*** Source material Section Begins ***

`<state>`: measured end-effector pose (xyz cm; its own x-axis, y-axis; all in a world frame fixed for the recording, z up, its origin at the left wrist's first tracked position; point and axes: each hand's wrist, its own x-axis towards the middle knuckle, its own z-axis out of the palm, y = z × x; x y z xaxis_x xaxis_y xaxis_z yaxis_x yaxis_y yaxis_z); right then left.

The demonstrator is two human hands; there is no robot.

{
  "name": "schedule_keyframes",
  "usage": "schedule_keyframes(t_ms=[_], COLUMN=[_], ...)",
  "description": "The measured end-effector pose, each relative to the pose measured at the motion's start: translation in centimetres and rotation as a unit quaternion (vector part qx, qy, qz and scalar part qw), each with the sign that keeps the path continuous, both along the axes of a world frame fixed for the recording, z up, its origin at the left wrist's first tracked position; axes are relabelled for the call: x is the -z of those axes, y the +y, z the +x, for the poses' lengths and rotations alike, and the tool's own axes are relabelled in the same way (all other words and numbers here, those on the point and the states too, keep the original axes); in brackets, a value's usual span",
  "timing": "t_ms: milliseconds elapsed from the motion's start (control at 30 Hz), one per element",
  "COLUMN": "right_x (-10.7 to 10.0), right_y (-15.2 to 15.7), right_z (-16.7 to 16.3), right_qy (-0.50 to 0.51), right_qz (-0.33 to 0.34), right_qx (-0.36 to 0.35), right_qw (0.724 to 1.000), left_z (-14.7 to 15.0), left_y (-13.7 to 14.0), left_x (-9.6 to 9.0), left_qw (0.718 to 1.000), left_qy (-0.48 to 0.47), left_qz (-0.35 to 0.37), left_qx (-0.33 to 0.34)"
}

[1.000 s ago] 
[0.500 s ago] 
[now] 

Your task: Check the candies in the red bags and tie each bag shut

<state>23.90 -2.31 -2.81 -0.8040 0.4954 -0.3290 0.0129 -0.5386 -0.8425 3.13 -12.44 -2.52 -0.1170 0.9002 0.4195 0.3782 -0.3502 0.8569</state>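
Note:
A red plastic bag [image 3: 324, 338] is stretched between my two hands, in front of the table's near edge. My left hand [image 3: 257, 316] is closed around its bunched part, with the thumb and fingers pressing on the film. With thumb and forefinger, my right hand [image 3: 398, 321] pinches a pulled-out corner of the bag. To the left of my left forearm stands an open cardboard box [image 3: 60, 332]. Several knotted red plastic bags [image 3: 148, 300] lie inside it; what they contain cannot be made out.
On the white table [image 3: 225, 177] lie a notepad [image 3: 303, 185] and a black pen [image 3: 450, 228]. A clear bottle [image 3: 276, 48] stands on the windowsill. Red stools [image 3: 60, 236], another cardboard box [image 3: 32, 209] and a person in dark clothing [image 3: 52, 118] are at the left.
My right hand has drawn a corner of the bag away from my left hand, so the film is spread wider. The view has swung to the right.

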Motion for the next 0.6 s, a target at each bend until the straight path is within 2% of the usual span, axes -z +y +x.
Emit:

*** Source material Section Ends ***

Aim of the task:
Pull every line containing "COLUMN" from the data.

Written solution:
  "usage": "schedule_keyframes(t_ms=[_], COLUMN=[_], ...)",
  "COLUMN": "right_x (-10.7 to 10.0), right_y (-15.2 to 15.7), right_z (-16.7 to 16.3), right_qy (-0.50 to 0.51), right_qz (-0.33 to 0.34), right_qx (-0.36 to 0.35), right_qw (0.724 to 1.000), left_z (-14.7 to 15.0), left_y (-13.7 to 14.0), left_x (-9.6 to 9.0), left_qw (0.718 to 1.000), left_qy (-0.48 to 0.47), left_qz (-0.35 to 0.37), left_qx (-0.33 to 0.34)"

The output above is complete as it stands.